Of course, we also did the regular first-trimester blood screening that checks serum biochemical markers such as Pregnancy-Associated Plasma Protein-A (PAPP-A), human Chorionic Gonadotropin (hCG), Placental Growth Factor (PlGF) and Placental Protein 13 (PP13). Our OBGYN also checked for fetal nuchal translucency using a traditional ultrasound method.
Scientists and doctors measure PAPP-A as Multiples of Median (MOM), and some studies suggest that levels =< 0.5 could lead to any of the following conditions:
- Small for gestational age (SGA) or intrauterine growth restriction.
- Pre-term delivery.
Kathy had PAPP-A levels of 0.5 MOM, but our doctor told us not to worry. She didn’t elaborate on what PAPP-A exactly was, what medical consequences low levels could have, or what we could do if in fact there was an issue.
And we didn’t ask. Frankly, we focused more on the fact that we’d be having a boy than on something our doctor told us not to worry about. But once the excitement had settled, both Kathy and I did some research, and we grew concerned as we read about all the potential consequences of low PAPP-A levels.
We had just enough information to be worried, but not enough to fully understand the situation. Still, instead of wishing that we had never looked up PAPP-A in the first place, I was determined to learn enough to either put our minds at ease or at least come up with a strategy for what to do next.
The following day I spent a couple of hours researching the topic. Similar to my approach to nutrition, I tried to steer clear of anything that smelled like an opinion, and instead I looked for scientific studies.
I found a couple of studies from the early 2000s supporting the theory that low PAPP-A levels could lead to adverse pregnancy outcomes. Then I found a study that suggests there’s only limited clinical relevance between low PAPP-A and fβ-hCG levels and adverse pregnancy outcomes.
Last but not least, I came across a meta study (a study of existing studies with the goal of detecting a trend) from August 2015 that states there is no connection between low PAPP-A levels and an increased risk of pre-eclampsia, small for gestational age (SGA) or preterm delivery.

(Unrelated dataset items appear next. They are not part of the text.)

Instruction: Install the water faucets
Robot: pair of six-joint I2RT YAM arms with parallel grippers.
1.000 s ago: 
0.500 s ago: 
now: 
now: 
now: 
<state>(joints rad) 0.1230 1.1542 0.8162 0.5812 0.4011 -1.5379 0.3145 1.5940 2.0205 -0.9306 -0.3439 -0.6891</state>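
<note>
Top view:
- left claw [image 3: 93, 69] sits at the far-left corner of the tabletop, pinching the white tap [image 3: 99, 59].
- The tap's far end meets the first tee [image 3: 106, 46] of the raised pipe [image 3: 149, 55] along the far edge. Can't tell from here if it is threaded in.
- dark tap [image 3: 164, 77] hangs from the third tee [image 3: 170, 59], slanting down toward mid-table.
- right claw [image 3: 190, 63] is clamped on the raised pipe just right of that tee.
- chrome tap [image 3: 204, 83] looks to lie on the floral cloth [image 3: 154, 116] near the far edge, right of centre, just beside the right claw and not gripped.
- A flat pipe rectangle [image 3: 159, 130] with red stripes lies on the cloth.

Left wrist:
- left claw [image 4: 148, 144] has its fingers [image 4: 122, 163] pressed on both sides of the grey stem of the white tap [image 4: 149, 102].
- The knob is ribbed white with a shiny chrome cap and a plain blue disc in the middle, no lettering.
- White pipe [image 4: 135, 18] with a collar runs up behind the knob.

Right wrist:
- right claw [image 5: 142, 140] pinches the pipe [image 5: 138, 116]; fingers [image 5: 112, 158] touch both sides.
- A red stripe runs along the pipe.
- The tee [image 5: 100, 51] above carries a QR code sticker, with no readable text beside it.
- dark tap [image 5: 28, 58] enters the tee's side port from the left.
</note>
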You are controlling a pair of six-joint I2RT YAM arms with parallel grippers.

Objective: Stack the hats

The conclusion of that meta study is:
First-trimester screening analytes have low predictive accuracy for pre-eclampsia, small for gestational age and preterm delivery. However, the predicted value of first trimester analytes is not worse than that of the second-trimester markers.
It’s important to understand, however, that the study excluded patients with chromosome aberrations or fetal anomalies. In other words, low PAPP-A levels could still be an indication of chromosomal aberrations, unless otherwise ruled out.
Because of the Harmony test and nuchal translucency (NT) screenings we had done, we knew (with 97% certainty) that our baby boy didn’t have any chromosome aberrations, and hence that the study’s conclusion would apply in our case.
Low PAPP-A During Pregnancy
Despite the lack of evidence that low PAPP-A levels increase the risk of adverse pregnancy outcomes, some pregnancies go differently than planned.
My wife delivered our baby boy prematurely at 30 weeks and six days. He spent 57 days in the NICU of Northside Hospital. Today, he’s healthy and has developed just like a full-term baby.
After his delivery, a pathologist inspected my wife’s placenta to see if there was anything wrong with it. Unfortunately, all tests were inconclusive, so we still don’t know what caused Lucas’ premature birth. PAPP-A was likely not the cause, but it may have been an indication of another problem.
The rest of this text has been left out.